(Work request) The whole listing below must be printed again exactly, images excluded.
---- Data section
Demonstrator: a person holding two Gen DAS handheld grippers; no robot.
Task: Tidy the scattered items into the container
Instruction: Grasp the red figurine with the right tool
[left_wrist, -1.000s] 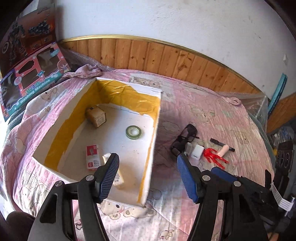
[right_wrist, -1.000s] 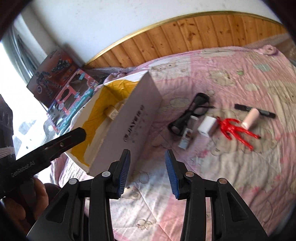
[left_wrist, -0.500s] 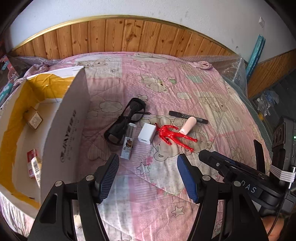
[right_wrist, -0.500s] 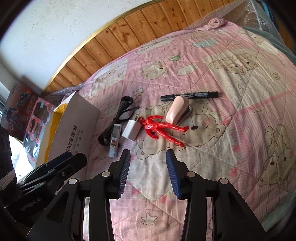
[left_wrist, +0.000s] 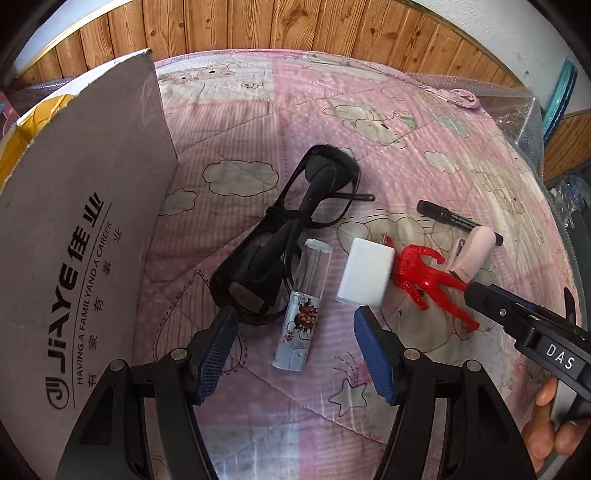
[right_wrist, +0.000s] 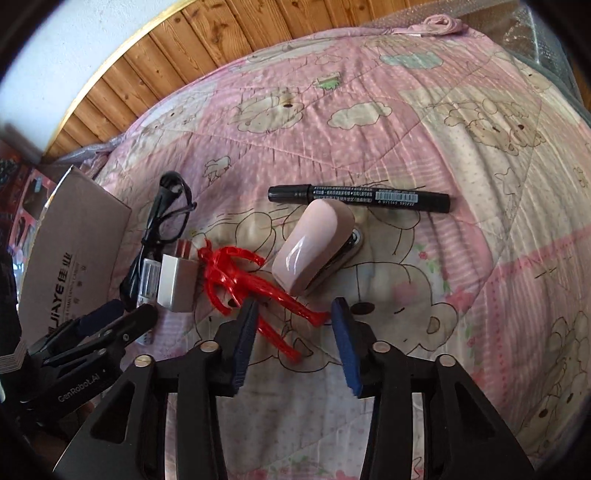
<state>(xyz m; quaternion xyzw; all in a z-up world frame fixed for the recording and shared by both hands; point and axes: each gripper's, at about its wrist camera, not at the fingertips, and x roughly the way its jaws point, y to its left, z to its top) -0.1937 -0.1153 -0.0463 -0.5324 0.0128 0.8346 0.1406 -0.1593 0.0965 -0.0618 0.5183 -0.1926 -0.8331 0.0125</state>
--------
(Exercise answer)
Demonstrator: a person holding two Gen DAS handheld grippers; no robot.
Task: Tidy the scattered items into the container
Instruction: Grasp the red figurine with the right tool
[left_wrist, -1.000s] 
[right_wrist, -1.000s] 
[left_wrist, -0.500s] 
[right_wrist, -0.500s] 
[left_wrist, +0.000s] 
[right_wrist, +0.000s] 
<state>(xyz m; quaternion xyzw; all in a z-up world frame fixed for the recording and shared by both hands; point and axes: each gripper's, at about its wrist camera, not at the fingertips, and x roughly the way its jaws point, y to its left, z to its top) -0.1937 -0.1153 -0.0463 -0.5324 0.0128 0.8346 0.1406 -0.1593 0.0965 -0.0618 0.5183 -0.1926 -0.8331 0.0125</state>

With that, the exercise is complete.